The comedy for the show works well overall since the boys and girls are definitely filled with more personality in a way than a lot of other shows. There’s a strong dose of weird here, but not unrealistic weird as we see pranks, verbal comedic tormenting of others and various interests that come to light along the way. It’s not deep or rich, but these are all things that do give them personality, something that’s often lacking with male characters in a lot of series. Combining this style with the simplistic and basic style of animation, the show really does its best to present itself by the humor of the characters and the various comedic configurations that come up as the cast expands and more variety enters into it.
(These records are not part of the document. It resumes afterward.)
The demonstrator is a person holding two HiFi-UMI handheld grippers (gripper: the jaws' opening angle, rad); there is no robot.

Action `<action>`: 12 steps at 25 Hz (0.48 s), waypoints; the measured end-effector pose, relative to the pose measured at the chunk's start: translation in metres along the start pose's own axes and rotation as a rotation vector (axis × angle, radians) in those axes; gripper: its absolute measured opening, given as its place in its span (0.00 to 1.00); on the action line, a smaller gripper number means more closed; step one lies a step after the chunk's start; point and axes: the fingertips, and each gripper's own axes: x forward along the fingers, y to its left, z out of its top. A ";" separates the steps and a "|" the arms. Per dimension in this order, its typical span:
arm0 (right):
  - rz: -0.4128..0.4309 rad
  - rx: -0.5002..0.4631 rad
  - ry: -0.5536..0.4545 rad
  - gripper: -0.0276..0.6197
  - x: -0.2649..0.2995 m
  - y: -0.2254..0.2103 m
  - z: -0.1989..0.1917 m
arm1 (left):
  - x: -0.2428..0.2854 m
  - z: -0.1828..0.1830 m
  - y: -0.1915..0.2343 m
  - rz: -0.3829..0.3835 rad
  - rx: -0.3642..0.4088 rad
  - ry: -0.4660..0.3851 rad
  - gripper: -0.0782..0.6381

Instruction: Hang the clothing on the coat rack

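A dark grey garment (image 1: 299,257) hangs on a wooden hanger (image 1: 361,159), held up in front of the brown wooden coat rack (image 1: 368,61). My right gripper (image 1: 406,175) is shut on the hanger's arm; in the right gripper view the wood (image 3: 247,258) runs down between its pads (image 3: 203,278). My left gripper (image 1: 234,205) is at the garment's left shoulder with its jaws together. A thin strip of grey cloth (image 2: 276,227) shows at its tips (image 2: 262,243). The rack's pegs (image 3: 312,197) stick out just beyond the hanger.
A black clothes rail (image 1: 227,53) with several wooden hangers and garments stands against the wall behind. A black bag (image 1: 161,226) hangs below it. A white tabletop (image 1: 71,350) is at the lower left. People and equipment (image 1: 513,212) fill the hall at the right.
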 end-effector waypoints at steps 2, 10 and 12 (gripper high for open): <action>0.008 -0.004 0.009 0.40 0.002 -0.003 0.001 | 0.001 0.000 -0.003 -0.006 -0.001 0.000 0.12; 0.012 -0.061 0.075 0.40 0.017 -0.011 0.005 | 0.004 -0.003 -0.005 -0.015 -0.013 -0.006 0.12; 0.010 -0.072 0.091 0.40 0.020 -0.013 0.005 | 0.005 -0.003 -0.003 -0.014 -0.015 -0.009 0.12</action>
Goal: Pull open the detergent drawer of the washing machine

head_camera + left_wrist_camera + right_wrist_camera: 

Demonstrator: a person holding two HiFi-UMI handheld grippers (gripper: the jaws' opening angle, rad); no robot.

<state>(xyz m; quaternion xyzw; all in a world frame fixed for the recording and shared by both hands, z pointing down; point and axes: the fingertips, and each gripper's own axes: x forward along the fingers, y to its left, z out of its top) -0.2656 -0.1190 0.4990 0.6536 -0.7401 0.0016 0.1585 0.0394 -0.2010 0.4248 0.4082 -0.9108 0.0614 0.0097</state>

I just wish it had more characters that really felt like you could connect with, but it’s not that kind of show.

In Summary:
Daily Lives of High School Boys definitely has a lot to offer, but it’s the kind of comedy show that you have to dig in and work at it a bit in order to really get at it. The characters are thin on who they are, but they’re filled with realistic quirks and amusing bits of personality and imagination that allows them to have an interesting kind of depth that we don’t often see. But since it works with short form storytelling within a larger framework, we don’t get anything along the lines of real growth or exploration to allow us to connect with these characters. What we get is a lot of humor – and not a lot of toilet humor or sex humor either – that shows us some people that you certainly enjoy watching but aren’t sure you’d really want to hang out with. Across the twelve episodes here, there’s plenty of enjoyment, but it’s one that really needs to be spaced out and needs a certain kind of comedic appreciation for. It worked for me more than not, but the flaws in it kept it from being a stronger show overall.

Features:
Japanese 2.0 Language, English Subtitles, Clean Opening and Ending, Bonus Scenes, Japanese Commercials

Content Grade: C+
Audio Grade: B+
Video Grade: B+
Packaging Grade: A-
Menu Grade: B
Extras Grade: B-

Released By: NIS America
Release Date: August 13th, 2013
MSRP: $64.99
Running Time: 288 Minutes
Video Encoding: 1080p AVC
Aspect Ratio: 1.78:1 Widescreen

Review Equipment:
Sony KDL70R550A 70″ LED 1080P HDTV, Sony PlayStation 3 via HDMI set to 1080p, Onkyo TX-SR605 Receiver and Panasonic SB-TP20S Multi-Channel Speaker System With 100-Watt Subwoofer.